Massachusetts miracle or mirage?

0 Comments | Insight on the News, May 13, 1996 | by Stephen Goode

A GOP governor has made a name for himself in a traditionally Democratic state and is preparing to take on liberal Democratic Sen. John Forbes Kerry.

It's time to knock the old fleabag down," Massachusetts Republican Gov. William Weld announced last November when he began his race to unseat Democratic Sen. John Forbes Kerry. The "old fleabag" that Weld wants knocked down is the Massachusetts state government, which he says is too big by far, too wasteful and deeply corrupt.

Weld became governor in 1991. Yet here he was, five years later; calling for a radical program to downsize bureaucracy and slash state expenses. The present 11 Cabinet posts would be reduced to six, according to his plan. During a period of three years, 7,500 state jobs would be eliminated through attrition or layoffs.

A Republican in a commonwealth in which only 13 percent of the population are registered in his party, Weld contrasted himself with his liberal Senate opponent by promising as governor to eliminate 74 agencies and more than 100 boards and commissions in a state that often has been dubbed "the People's Republic of Massachusetts." The name resulted from the state's propensity over four decades to expand government by finding the solution to every problem through increased spending for some new commission or agency.

Has the nation's most liberal and left-leaning state become a place where the conservative revolution is working? Has Weld succeeded where conservative leaders in Congress have not, thus making himself an irresistible candidate for Senate against old-style liberal Kerry? It depends upon whom you ask. "Governor Weld has changed the perception of Massachusetts from a place that's not good for business to a place that is good for business, and that's no mean achievement," says businessman and former state Sen. Arthur Chase, a Republican from West Boylston.

But for Boston Globe columnist Jeff Jacoby, Weld's recent promises of change and downsizing are something the people of Massachusetts have heard before, when the governor first ran for office in 1990 and denounced the state bureaucracy as "50 years out of date, sluggish and centralized" -- and then didn't deliver on reform. Not one government agency has been shut down during Weld's five years in office, and the state's budget -- which the governor promised to slash -- has increased by almost 25 percent under his administration, from $13.4 billion to nearly $17 billion, hardly an indication of conservative intent, according to Jacoby. What happened, he says, is that Weld came to office advocating change but then "got absorbed into the political culture of Massachusetts," a fact that makes the Weld administration practically indistinguishable from previous Democratic administrations, including that of Michael Dukakis.

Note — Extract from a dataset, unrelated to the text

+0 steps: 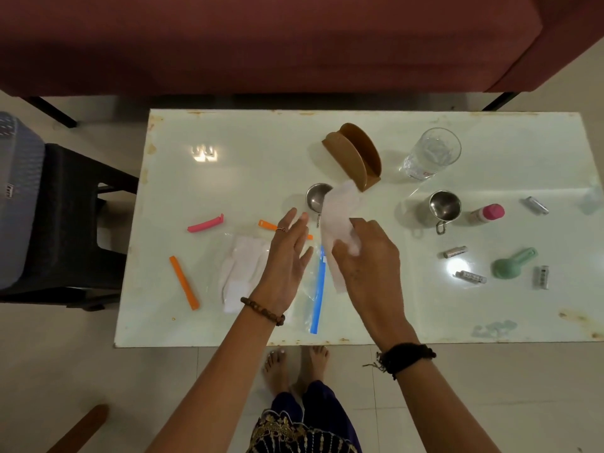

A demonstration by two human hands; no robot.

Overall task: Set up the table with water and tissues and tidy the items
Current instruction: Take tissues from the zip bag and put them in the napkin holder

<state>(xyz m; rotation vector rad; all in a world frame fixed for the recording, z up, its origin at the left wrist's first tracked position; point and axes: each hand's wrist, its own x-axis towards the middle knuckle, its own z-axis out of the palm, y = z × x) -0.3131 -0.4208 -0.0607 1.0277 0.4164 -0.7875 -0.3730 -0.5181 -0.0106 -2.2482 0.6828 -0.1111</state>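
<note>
My right hand (366,256) grips a white tissue (338,210) that hangs lengthwise above the table, its top end near the brown tissue holder (354,155). My left hand (287,253) hovers open beside the tissue, fingers spread, over a clear zip bag (313,289) with a blue seal that holds more folded tissues (243,273). A steel cup (315,196) stands partly hidden behind the tissue. A second steel cup (444,206) and an empty drinking glass (431,153) stand to the right.
On the white table (457,322) lie a pink clip (206,223), two orange clips (184,282) (266,224), several batteries (470,276), a pink-capped bottle (488,213) and a green scoop (513,264). A maroon sofa (261,40) is behind, a black stool (65,223) at left.
</note>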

Other Weld watchers, including Barbara Anderson, are willing to give Weld the benefit of the doubt. He has performed "amazingly well. You've got to understand the context: He's working in Massachusetts and, given that fact, he's done as much as anyone could," says Anderson, executive director of the Boston-based Citizens for Limited Taxation, a powerful group founded in 1975 to fight waste and mismanagement in the state. For Anderson, who calls herself a "realist," Weld is "extraordinary." But Jacoby is not so willing to let him off the hook. He could have done more to carry out his promises but didn't, argues Jacoby, in large part because of his personality, which Jacoby describes as "affable [but] whimsical and even puckish. He doesn't take himself very seriously."

This past winter, while Weld was lambasting government and calling for downsizing, he publicly offered to go to Washington as a character witness for first lady Hillary Rodham Clinton, whom Weld described as a person of "rock-hard integrity." That's strange stuff coming from the conservative revolutionary he styles himself to be, according to Jacoby. And last fall Weld wore a black ribbon after the death of Grateful Dead leader Jerry Garcia. (Jacoby says Weld even considered ordering flags on state buildings to be flown at half mast.)

Weld, Jacoby believes, is a man far more at ease with the liberal folk of Cambridge, Mass., where his home (and Harvard, his alma mater) is located, than he is with the business and conservative Republicans who would seem to be his natural constituency given the governor's political rhetoric. Weld's wife, Susan Roosevelt of the Oyster Bay Roosevelts, supported Dukakis in the 1988 presidential campaign.

According to Jacoby, author of "Bill Weld's Revolution That Wasn't," in the winter 1996 issue of the Manhattan Institute's City Journal, a key to understanding Weld's political style is his patrician desire to "avoid unpleasant fights," which would go a long way toward explaining why Weld appears to talk tought at election time but backs down when it comes to getting his program in action. Nonetheless, most Weld detractors, including Jacoby, agree that the governor started out well. His budget for fiscal 1992, for example, was lower than the state budget for the previous year, a fact that won him praise in the pages of the Wall Street Journal.